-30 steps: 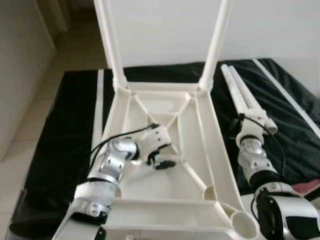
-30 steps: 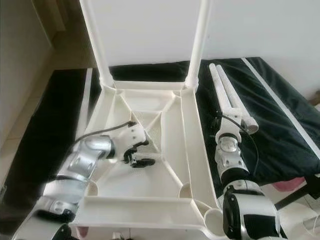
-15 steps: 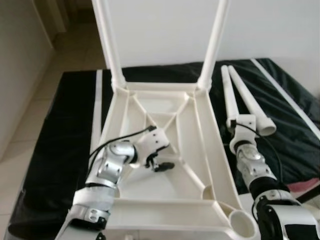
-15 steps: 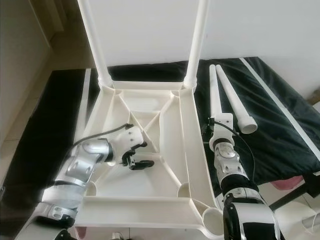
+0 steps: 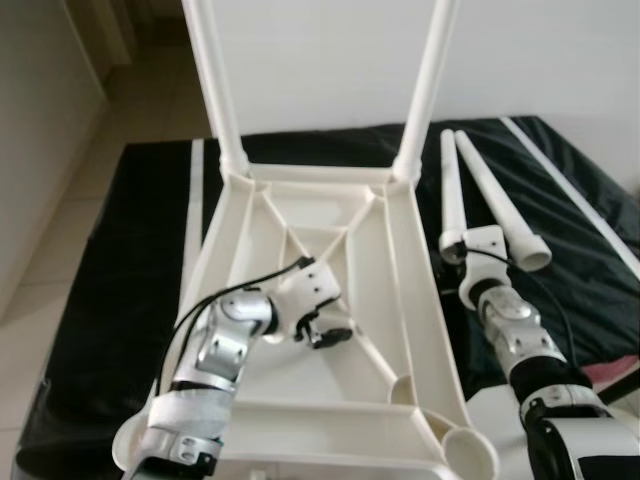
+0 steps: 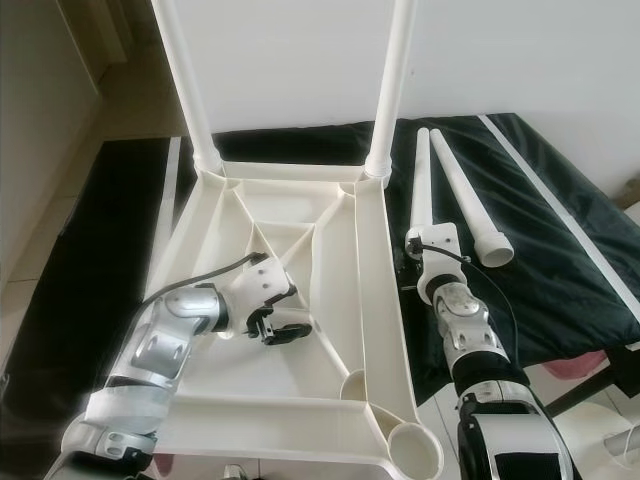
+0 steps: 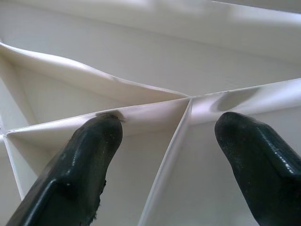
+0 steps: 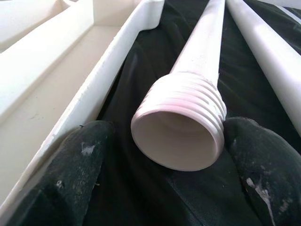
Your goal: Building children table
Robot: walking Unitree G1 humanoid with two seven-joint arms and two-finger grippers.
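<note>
The right gripper [image 8: 160, 160] spread wide around the threaded end of a white plastic leg tube [image 6: 421, 185] lying lengthwise on black cloth [image 6: 560, 240], perhaps not touching; the left gripper [image 7: 164, 155] gaped over the overturned white tabletop's ribs [image 6: 300, 235]

Upturned table [image 5: 400, 300] on mat [image 5: 130, 280], two legs [image 5: 215, 90] upright at far corners. Two loose legs [image 5: 452, 190] on mat right of table. Left gripper [image 5: 325, 328] inside ribbed underside; right gripper [image 8: 155, 188] straddling near loose leg's threaded end.
</note>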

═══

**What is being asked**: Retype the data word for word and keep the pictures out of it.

**Output**:
-30 steps: 
-30 steps: 
-15 steps: 
-15 steps: 
+0 steps: 
+0 steps: 
+0 steps: 
+0 steps: 
Your goal: Building children table
Robot: walking Unitree G1 humanoid with two seven-joint arms and two-finger grippers.
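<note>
The right gripper [image 8: 160, 160] spread wide around the threaded end of a white plastic leg tube [image 6: 421, 185] lying lengthwise on black cloth [image 6: 560, 240], perhaps not touching; the left gripper [image 7: 164, 155] gaped over the overturned white tabletop's ribs [image 6: 300, 235]

Upturned table [image 5: 400, 300] on mat [image 5: 130, 280], two legs [image 5: 215, 90] upright at far corners. Two loose legs [image 5: 452, 190] on mat right of table. Left gripper [image 5: 325, 328] inside ribbed underside; right gripper [image 8: 155, 188] straddling near loose leg's threaded end.
</note>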

With this, the exercise is done.